Work instruction
Every line of the material is to be set down exactly as written.

─── Supplied material ───

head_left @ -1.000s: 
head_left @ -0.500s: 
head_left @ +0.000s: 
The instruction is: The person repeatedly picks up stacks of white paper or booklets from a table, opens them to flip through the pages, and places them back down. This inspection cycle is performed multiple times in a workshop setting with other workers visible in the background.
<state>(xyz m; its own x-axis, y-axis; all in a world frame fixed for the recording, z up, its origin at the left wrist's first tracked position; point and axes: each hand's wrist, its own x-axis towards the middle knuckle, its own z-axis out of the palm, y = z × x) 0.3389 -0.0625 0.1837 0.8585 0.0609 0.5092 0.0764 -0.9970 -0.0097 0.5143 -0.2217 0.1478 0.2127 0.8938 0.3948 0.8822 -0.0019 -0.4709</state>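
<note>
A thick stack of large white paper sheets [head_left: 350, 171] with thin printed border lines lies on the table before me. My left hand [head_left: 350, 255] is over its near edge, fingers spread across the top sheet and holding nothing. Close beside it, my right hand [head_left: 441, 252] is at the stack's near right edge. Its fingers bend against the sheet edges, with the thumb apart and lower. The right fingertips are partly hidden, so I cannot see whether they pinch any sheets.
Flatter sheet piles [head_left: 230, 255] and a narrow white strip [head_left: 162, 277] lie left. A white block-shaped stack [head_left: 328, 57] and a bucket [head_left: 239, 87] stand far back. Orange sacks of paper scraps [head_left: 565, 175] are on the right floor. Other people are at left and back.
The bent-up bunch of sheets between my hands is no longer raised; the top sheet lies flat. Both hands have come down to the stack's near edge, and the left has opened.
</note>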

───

Task output
head_left @ -1.000s: 
head_left @ -0.500s: 
head_left @ +0.000s: 
The instruction is: The person repeatedly picks up stacks of white paper or booklets from a table, opens them to flip through the pages, and places them back down. This inspection cycle is performed multiple times in a workshop setting with other workers visible in the background.
<state>(xyz m; its own x-axis, y-axis; all in a world frame fixed for the recording, z up, its origin at the left wrist's first tracked position; point and axes: each hand's wrist, its own x-axis towards the middle knuckle, its own z-axis out of the palm, y = z × x) 0.3389 -0.0625 0.1837 0.8585 0.0609 0.5092 0.0764 -0.9970 -0.0097 0.5143 -0.2217 0.1478 0.2127 0.8938 0.3948 0.8822 -0.0019 -0.4709</state>
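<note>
A thick stack of large white paper sheets [head_left: 350, 171] with thin printed border lines lies on the table before me. My left hand [head_left: 350, 255] is over its near edge, fingers spread across the top sheet and holding nothing. Close beside it, my right hand [head_left: 441, 252] is at the stack's near right edge. Its fingers bend against the sheet edges, with the thumb apart and lower. The right fingertips are partly hidden, so I cannot see whether they pinch any sheets.
Flatter sheet piles [head_left: 230, 255] and a narrow white strip [head_left: 162, 277] lie left. A white block-shaped stack [head_left: 328, 57] and a bucket [head_left: 239, 87] stand far back. Orange sacks of paper scraps [head_left: 565, 175] are on the right floor. Other people are at left and back.
The bent-up bunch of sheets between my hands is no longer raised; the top sheet lies flat. Both hands have come down to the stack's near edge, and the left has opened.
</note>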

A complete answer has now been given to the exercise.